# [TASK PROMPT]
The listing below is to be transcribed exactly.
* * * *
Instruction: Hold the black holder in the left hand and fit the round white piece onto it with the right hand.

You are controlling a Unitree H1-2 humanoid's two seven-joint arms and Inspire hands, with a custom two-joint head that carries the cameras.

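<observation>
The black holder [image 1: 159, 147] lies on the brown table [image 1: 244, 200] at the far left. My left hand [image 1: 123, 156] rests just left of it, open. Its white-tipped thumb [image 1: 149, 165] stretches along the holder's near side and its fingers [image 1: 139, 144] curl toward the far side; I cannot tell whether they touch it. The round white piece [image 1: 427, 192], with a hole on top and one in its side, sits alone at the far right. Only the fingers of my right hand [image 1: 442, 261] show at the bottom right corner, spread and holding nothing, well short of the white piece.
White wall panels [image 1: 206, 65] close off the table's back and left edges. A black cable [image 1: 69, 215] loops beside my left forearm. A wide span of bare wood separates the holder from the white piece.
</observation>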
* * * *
# [RESPONSE]
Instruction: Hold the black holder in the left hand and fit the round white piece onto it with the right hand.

You are controlling a Unitree H1-2 humanoid's two seven-joint arms and Inspire hands, with a custom two-joint head that carries the cameras.

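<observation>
The black holder [image 1: 159, 147] lies on the brown table [image 1: 244, 200] at the far left. My left hand [image 1: 123, 156] rests just left of it, open. Its white-tipped thumb [image 1: 149, 165] stretches along the holder's near side and its fingers [image 1: 139, 144] curl toward the far side; I cannot tell whether they touch it. The round white piece [image 1: 427, 192], with a hole on top and one in its side, sits alone at the far right. Only the fingers of my right hand [image 1: 442, 261] show at the bottom right corner, spread and holding nothing, well short of the white piece.
White wall panels [image 1: 206, 65] close off the table's back and left edges. A black cable [image 1: 69, 215] loops beside my left forearm. A wide span of bare wood separates the holder from the white piece.
</observation>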

No more output is needed.